Stored data:
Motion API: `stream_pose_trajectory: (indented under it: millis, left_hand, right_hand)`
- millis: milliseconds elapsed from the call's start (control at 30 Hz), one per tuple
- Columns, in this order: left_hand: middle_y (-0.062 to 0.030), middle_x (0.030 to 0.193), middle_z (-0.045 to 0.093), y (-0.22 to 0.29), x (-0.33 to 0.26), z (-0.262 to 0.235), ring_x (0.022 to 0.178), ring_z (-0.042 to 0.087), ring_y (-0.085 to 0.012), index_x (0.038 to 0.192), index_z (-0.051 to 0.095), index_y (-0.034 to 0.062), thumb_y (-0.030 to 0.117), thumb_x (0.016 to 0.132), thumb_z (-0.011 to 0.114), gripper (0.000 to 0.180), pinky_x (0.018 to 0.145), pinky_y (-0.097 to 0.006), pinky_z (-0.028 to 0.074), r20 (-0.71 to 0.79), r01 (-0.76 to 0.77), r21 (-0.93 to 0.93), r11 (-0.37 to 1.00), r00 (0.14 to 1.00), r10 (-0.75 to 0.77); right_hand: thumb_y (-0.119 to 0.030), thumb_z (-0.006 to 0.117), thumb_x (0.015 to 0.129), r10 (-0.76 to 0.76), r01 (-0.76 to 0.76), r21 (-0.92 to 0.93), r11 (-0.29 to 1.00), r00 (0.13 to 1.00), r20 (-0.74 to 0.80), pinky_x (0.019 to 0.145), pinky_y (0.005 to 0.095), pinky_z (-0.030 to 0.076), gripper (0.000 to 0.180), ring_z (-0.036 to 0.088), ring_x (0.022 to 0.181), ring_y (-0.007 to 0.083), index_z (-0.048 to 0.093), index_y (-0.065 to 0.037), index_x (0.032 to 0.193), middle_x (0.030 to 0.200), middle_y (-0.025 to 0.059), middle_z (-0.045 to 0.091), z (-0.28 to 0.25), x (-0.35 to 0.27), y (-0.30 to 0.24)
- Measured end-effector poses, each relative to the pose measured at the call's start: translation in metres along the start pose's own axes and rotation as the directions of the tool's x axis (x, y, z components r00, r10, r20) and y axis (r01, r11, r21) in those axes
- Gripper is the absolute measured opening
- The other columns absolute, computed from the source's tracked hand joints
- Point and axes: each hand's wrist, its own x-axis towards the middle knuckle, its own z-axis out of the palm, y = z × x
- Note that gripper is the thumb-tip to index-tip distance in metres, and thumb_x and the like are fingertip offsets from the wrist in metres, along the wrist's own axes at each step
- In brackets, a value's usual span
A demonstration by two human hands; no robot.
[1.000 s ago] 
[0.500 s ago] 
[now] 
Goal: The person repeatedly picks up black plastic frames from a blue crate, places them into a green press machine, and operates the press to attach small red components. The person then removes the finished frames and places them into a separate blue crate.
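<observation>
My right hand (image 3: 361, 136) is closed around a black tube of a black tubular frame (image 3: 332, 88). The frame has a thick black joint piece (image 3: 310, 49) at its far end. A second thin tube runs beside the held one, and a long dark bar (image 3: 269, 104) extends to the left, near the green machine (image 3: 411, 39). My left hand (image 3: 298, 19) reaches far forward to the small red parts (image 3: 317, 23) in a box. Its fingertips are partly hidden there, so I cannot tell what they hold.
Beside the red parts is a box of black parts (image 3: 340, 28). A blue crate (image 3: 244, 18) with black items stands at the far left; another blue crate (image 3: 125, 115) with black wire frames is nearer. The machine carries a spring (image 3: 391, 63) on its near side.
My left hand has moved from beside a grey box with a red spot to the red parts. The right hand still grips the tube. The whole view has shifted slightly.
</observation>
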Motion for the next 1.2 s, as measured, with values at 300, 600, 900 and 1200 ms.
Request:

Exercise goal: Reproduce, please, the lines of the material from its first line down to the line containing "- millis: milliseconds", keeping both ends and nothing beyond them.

Exercise answer:
Motion API: `stream_pose_trajectory: (indented under it: millis, left_hand, right_hand)`
- millis: milliseconds elapsed from the call's start (control at 30 Hz), one per tuple

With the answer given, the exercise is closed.